(Information supplied)
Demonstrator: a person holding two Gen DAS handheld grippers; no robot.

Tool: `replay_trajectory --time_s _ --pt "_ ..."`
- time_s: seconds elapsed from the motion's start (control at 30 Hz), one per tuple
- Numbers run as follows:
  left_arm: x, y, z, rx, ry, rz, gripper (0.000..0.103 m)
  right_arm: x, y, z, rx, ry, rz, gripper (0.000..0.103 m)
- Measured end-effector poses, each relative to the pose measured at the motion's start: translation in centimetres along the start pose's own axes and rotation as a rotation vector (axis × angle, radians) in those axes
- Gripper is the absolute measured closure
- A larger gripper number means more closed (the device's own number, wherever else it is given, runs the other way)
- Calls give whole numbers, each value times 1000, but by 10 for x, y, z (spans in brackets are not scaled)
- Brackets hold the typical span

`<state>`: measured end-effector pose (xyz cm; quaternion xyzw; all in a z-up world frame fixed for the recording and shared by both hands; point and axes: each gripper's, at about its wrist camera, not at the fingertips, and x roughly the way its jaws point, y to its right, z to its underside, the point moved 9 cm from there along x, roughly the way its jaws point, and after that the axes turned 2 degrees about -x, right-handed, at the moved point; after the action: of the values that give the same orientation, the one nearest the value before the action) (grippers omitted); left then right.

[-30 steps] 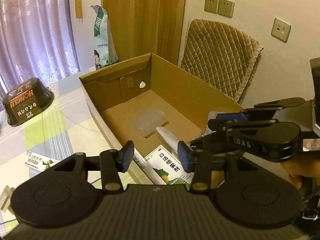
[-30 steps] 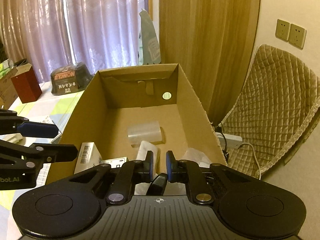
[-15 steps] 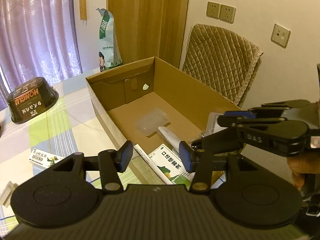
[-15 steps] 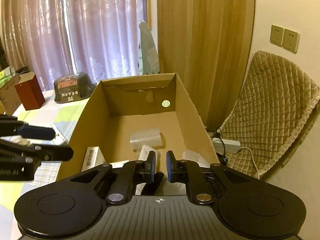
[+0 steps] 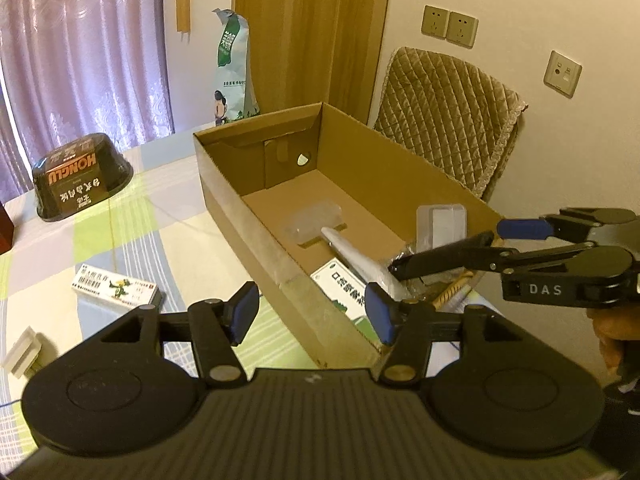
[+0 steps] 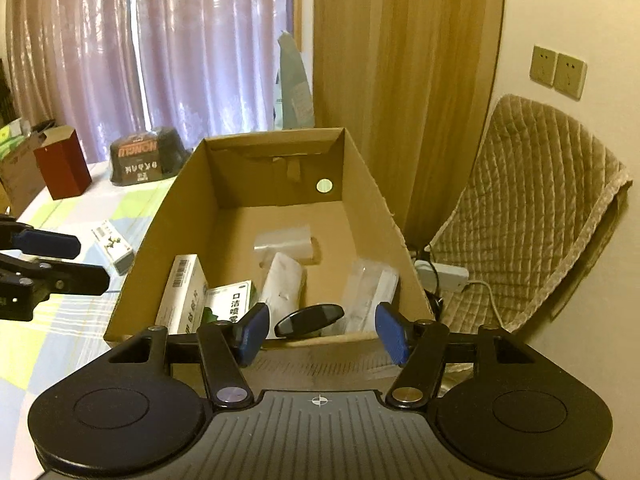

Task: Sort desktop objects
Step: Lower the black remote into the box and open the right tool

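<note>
One checked tablecloth (image 5: 132,224), lilac curtains (image 6: 180,52)

The cardboard box (image 6: 362,184) is open on top; its far half lies mostly bare, while cartons, packets and a dark oval object (image 6: 310,319) crowd the near end. On the counter (image 5: 132,240), a small medicine carton (image 5: 116,286) and black bowl (image 5: 80,176) stand well apart. The right hand-held gripper (image 6: 322,330) seems above the near wall.
</note>
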<state>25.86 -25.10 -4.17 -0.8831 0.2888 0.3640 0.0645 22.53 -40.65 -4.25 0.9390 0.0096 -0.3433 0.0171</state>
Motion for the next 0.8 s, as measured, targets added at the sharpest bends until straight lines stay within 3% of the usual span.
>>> replay_trajectory --time_s 0.13,0.2,0.33,0.37,0.4,0.6,0.8 --pt "-4 -6 5 -11 -3 -6 49 -3 -8 0 -16 -17 -16 42" --pt "-5 -8 6 -18 -4 -9 48 -2 -12 0 -48 -28 -10 65" --pt "-5 -11 7 -30 -4 -13 48 4 -18 -4 -37 -41 -30 68" --pt "-5 -12 7 -31 -3 -13 48 7 -21 -6 -43 -40 -36 72" --pt "-5 -12 7 -31 -3 -14 47 12 -25 -8 -53 -43 -43 85" --pt "-6 -16 8 -35 -5 -21 46 50 -39 -14 -80 -62 -61 86" --pt "-8 -28 9 -46 -4 -38 45 55 -44 -25 -101 6 -78 86"
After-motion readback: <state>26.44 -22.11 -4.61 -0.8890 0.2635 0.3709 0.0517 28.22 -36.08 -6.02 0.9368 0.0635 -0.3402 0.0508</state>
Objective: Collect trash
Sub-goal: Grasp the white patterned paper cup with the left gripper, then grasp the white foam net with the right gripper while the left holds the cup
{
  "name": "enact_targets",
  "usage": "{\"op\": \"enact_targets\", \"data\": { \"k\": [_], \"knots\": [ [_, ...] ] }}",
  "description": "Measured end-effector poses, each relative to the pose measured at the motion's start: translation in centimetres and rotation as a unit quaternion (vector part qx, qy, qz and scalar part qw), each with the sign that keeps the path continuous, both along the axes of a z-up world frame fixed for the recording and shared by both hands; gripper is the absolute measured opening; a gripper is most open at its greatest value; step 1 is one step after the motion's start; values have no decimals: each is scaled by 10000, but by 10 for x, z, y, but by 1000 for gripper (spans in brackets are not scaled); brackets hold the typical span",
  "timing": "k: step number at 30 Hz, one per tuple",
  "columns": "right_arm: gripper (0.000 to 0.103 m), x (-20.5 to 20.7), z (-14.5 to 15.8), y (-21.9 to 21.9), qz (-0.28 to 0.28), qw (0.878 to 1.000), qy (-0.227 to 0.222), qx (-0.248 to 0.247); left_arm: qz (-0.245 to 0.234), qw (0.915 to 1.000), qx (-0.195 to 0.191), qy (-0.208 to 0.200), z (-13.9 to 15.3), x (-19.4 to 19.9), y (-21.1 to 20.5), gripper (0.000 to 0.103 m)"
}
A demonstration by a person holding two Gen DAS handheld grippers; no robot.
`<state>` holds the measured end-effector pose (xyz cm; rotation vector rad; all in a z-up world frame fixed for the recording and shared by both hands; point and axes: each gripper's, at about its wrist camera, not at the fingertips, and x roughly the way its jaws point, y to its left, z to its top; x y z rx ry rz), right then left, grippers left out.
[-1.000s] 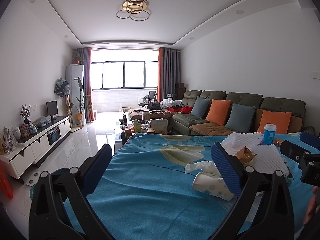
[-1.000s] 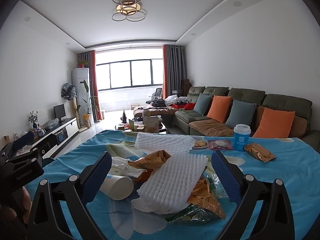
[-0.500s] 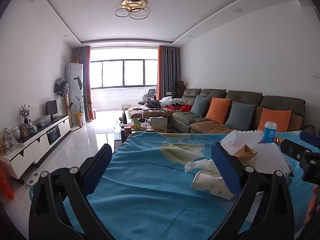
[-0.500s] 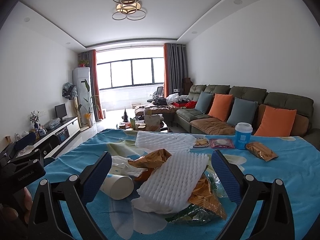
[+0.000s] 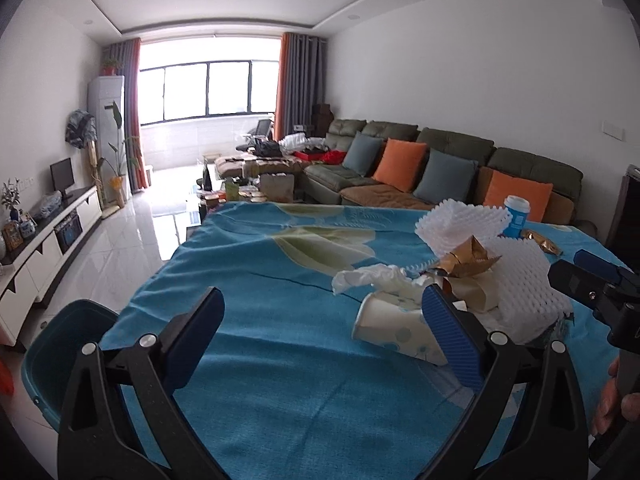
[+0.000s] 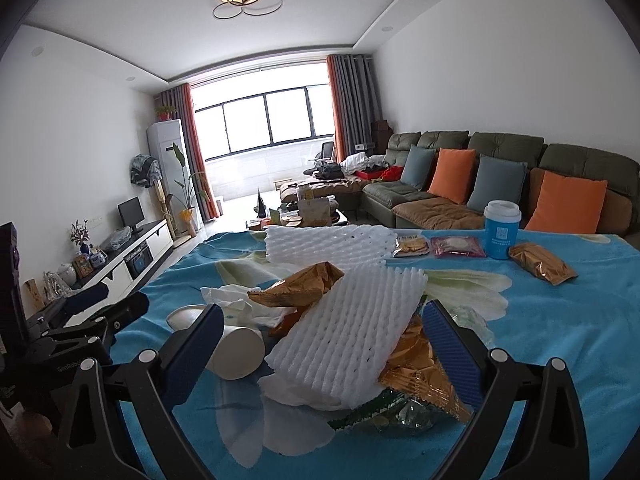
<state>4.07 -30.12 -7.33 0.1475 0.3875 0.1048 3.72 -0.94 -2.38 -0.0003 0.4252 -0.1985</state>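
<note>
Two grippers are held wide open above the blue tablecloth (image 5: 280,360), and nothing is gripped. The left gripper (image 5: 320,340) is kept over bare cloth, its right finger (image 5: 450,340) just beside a tipped paper cup (image 5: 390,330). The right gripper (image 6: 320,354) is spread around the trash pile: a white foam net (image 6: 352,332), gold wrappers (image 6: 296,290) and crumpled tissue (image 6: 228,298). Print on the blue cup (image 6: 501,230) behind cannot be read.

The blue bin (image 5: 60,344) is cut off at the lower left, the paper cup (image 5: 394,334) partly hidden behind a finger pad; the green wrapper (image 6: 400,416), perhaps a snack bag, lies buried under foam netting (image 6: 348,344).
</note>
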Motion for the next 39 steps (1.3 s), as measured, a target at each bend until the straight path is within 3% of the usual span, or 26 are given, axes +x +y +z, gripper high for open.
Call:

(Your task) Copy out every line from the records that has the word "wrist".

(Exercise solution)
`<state>`: measured end-effector pose (xyz cm; quaternion xyzw; all in a z-up world frame fixed for the recording and shared by both hands; point and axes: each gripper's, at about its wrist camera, not at the fingertips, and x roughly the way its jaws point, y to its right, z to its underside, the point moved 9 cm from there along x, roughly the way its jaws point, and after that the axes turned 2 degrees about -x, right-handed, at the moved point; after the action: of the values that give the same orientation, the one nearest the value before the action) (grippers omitted); left then right.
`<state>` holds the measured end-effector pose (xyz cm; rotation vector rad; all in a z-up world frame fixed for the recording and shared by both hands; point and axes: each gripper's, at about its wrist camera, not at the fingertips, and x roughly the way its jaws point, y to its left, z to its top; x y z rx ry rz), right then left, grippers left out.

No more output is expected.